Yesterday in New Orleans, SureScripts announced a new line of business: Clinical Interoperability. Leveraging their existing ePrescribing solution platform, currently serving over 200K physicians nationwide, and combining it with the technology stack of messaging solution provider Kryptiq, SureScripts will offer providers, EHR vendors, HIEs and other stakeholders the opportunity to securely share clinical information across town, the state, a region and the country. In this combination, SureScripts will provide the rails and Kryptiq will address the last mile of connectivity. This announcement has some pretty big implications for the HIE market.  Chilmark was briefed prior to this announcement by both SureScripts and Kryptiq, following is what we learned.

SureScripts primary focus has been to provide the network that would support physicians transition to ePrescribing. Therefore, SureScripts has been focused on transmitting NDP data and not clinical notes. SureScripts got into the transmission of clinical summaries from one of its larger customers, MinuteClinic wanted to send clinical summaries of patient visits directly to primary care providers. In the past year SureScripts has facilitated the movement of over 0ne million patient summaries for MinuteClinic to primary care physicians using CCR. Seeing an opportunity, SureScripts sought a partner that could take this capability to the next level.

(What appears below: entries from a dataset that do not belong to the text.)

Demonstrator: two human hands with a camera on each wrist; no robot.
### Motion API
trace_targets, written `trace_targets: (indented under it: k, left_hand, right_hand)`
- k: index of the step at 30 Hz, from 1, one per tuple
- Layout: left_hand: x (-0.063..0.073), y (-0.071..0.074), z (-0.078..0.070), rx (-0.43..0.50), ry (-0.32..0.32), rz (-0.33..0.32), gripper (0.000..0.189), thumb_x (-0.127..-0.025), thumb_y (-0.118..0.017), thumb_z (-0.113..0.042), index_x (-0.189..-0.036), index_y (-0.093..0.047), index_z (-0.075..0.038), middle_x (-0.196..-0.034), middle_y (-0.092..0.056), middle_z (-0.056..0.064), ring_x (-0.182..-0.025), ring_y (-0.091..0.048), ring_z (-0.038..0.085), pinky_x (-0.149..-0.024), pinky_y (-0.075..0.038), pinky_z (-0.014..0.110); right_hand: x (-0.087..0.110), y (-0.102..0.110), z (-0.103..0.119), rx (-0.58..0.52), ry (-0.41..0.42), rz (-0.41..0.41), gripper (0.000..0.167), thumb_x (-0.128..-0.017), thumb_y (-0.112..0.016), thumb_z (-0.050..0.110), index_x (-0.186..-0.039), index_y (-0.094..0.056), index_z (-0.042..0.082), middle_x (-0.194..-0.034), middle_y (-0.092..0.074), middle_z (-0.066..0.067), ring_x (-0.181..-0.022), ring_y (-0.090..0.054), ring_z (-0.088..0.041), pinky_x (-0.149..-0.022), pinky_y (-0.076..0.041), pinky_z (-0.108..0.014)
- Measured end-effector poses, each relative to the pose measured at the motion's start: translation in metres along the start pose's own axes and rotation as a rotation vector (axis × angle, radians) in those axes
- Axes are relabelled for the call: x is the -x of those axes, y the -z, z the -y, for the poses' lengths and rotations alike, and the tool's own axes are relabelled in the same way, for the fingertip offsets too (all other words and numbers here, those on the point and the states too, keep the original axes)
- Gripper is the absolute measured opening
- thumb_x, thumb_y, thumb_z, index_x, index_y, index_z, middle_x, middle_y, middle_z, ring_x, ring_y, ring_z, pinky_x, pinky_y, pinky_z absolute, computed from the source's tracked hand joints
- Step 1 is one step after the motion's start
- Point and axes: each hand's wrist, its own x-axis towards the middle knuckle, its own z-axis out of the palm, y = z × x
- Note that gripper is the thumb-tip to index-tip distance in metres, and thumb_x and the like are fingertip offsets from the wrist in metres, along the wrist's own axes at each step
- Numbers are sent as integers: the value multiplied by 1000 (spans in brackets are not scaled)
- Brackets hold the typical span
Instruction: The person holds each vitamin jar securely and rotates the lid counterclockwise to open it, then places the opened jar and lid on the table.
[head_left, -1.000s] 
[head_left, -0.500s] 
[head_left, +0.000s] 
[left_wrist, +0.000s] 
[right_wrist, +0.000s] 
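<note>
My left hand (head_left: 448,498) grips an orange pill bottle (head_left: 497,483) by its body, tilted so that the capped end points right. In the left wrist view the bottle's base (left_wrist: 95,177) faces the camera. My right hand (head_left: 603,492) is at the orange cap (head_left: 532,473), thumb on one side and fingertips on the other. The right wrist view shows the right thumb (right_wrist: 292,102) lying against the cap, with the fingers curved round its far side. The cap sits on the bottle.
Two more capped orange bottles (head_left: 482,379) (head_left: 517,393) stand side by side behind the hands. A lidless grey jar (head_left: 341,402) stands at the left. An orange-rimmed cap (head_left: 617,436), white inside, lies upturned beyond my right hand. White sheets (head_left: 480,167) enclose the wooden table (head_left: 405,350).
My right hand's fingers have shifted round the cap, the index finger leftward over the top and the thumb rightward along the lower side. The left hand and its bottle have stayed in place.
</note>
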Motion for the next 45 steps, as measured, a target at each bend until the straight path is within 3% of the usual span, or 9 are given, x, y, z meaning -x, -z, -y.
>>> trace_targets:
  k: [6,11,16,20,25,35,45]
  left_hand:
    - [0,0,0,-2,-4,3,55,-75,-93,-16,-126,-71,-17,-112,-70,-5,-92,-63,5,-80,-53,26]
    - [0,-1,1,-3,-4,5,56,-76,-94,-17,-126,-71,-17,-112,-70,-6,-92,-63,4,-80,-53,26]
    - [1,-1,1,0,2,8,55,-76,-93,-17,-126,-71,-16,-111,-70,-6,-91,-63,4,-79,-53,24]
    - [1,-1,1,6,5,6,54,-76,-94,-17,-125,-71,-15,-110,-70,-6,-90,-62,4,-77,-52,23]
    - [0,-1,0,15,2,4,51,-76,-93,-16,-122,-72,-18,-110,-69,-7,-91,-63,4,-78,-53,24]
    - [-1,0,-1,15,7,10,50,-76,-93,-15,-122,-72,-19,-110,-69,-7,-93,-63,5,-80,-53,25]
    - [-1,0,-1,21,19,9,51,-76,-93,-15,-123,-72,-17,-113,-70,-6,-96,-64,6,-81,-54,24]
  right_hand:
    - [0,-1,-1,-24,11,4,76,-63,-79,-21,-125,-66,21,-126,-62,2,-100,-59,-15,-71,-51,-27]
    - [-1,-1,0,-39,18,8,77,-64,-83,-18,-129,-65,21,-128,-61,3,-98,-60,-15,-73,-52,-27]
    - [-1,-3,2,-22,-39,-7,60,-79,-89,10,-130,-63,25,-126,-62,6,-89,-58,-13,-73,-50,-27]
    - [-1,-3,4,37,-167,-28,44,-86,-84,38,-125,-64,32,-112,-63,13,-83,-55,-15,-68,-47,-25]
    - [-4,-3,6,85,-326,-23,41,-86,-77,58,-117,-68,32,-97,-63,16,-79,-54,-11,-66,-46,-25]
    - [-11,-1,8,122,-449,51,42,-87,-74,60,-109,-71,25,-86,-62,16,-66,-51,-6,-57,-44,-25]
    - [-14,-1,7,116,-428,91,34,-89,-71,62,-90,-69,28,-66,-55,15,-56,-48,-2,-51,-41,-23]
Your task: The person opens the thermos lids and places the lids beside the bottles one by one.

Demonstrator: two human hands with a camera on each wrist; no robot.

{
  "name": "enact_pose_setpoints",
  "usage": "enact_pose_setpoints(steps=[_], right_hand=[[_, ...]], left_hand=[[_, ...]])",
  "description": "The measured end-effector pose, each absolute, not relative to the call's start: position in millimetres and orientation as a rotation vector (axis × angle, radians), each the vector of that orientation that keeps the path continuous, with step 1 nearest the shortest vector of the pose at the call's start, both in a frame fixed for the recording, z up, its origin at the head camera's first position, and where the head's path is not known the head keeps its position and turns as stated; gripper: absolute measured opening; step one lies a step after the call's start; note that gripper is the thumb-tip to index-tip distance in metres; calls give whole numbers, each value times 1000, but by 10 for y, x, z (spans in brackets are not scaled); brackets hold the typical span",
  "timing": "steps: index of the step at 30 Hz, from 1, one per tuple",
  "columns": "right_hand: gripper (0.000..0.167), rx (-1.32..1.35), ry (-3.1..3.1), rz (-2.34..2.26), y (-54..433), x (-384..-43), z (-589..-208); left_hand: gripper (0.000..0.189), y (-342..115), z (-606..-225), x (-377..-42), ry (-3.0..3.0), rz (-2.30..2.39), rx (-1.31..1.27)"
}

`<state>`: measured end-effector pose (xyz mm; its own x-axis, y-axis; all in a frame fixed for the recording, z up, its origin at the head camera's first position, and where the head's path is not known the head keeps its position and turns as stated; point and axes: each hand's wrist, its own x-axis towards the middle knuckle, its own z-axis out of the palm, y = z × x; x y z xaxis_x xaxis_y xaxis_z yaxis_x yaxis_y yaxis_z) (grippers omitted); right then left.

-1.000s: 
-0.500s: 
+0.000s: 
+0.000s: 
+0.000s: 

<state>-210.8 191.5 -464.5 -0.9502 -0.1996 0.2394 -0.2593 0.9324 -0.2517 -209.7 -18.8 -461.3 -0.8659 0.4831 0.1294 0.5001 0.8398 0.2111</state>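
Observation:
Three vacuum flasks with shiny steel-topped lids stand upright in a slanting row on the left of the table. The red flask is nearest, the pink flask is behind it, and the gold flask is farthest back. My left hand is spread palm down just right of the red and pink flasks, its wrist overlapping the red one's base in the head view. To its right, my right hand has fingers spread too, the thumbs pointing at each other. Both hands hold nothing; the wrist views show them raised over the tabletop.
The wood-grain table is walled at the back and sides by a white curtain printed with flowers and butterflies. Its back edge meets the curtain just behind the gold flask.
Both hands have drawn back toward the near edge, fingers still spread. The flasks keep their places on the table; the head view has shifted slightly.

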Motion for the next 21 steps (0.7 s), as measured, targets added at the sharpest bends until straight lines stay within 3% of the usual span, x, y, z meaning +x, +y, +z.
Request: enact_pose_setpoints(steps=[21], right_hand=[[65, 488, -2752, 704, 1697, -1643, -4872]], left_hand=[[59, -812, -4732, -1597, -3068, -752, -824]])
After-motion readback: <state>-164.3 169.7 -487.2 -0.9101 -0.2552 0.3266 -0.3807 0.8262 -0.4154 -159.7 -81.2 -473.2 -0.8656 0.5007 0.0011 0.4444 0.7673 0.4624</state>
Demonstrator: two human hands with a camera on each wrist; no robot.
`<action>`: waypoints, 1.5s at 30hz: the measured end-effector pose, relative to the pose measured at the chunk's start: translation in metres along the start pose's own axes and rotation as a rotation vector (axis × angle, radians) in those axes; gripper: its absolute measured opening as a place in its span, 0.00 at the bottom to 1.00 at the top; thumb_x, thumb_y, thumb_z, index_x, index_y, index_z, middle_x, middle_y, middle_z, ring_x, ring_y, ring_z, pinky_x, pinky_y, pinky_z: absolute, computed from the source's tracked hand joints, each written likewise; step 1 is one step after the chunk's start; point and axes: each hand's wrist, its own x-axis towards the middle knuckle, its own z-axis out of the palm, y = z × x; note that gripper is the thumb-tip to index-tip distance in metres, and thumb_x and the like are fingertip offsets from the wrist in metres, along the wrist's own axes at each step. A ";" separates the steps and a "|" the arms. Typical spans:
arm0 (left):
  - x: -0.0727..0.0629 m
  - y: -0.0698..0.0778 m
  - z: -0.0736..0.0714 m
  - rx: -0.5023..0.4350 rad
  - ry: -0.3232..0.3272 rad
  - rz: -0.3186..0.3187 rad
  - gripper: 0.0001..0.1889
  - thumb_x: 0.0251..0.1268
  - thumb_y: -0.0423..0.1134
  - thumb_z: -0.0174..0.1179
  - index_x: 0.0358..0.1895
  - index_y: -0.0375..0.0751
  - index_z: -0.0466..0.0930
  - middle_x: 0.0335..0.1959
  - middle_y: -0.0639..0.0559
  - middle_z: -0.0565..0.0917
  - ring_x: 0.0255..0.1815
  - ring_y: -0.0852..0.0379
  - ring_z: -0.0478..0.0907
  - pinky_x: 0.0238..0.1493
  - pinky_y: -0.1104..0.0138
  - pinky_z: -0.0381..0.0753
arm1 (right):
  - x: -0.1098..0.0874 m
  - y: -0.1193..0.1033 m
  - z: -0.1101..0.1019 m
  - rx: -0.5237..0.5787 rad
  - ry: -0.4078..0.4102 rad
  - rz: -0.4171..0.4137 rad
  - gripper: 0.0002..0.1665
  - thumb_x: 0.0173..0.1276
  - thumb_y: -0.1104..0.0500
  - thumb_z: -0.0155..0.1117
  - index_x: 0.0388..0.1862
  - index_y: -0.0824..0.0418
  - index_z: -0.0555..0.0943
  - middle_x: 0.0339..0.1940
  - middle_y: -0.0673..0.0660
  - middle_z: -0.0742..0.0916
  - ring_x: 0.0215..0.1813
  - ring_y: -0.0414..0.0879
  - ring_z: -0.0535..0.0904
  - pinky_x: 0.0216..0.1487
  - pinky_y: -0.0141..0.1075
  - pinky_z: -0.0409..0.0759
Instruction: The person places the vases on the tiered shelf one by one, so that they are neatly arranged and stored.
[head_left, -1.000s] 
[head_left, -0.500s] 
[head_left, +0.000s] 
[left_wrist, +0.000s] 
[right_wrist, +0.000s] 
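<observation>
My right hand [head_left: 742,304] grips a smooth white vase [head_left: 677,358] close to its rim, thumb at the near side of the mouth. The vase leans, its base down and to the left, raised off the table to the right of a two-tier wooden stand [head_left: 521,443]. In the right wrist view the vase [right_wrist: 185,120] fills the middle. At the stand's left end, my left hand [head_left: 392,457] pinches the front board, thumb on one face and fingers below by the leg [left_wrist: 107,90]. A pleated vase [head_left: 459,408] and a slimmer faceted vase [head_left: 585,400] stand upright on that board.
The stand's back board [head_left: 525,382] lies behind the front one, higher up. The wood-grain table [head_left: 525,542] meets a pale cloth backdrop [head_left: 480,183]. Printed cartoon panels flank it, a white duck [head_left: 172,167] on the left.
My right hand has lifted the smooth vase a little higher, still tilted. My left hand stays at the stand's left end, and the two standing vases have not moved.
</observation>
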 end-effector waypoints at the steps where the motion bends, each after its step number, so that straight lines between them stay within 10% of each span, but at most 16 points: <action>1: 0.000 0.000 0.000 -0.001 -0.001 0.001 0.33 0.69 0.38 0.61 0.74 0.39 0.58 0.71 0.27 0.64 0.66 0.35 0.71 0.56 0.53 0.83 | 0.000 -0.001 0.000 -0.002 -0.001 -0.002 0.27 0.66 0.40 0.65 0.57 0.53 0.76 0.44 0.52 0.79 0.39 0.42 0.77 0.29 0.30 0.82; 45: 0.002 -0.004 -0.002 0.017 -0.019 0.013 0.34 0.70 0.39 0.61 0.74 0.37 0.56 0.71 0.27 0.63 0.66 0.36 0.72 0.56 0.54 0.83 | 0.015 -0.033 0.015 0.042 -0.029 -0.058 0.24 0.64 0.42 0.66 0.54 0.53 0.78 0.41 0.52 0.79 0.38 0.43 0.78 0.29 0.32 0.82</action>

Kryptiq, a company profiled in Chilmark’s forthcoming HIE Market Trends Report due out next month, can be characterized as vendor of HIE capabilities that allow for the organic growth of an HIE without the overhead. Kryptiq has worked behind the scenes for a number of EHR companies to provide secure, structured messaging services within these EHRss ecosystems of customers connecting them to one another as well as to other systems, including SureScripts to facilitate care coordination.

SureScripts has made an equity investment in Kryptiq (undisclosed but likely in the range $7-9M over the next few years) to build-out Kryptiq’s technology stack for SureScripts. The Clinical Interoperability solution will combine SureScripts foundational technology (provider directory, security, authentication, master patient index, etc.) with Kryptiq’s connectivity toolset (interface technology to various EHRs), secure messaging framework and clinical portal.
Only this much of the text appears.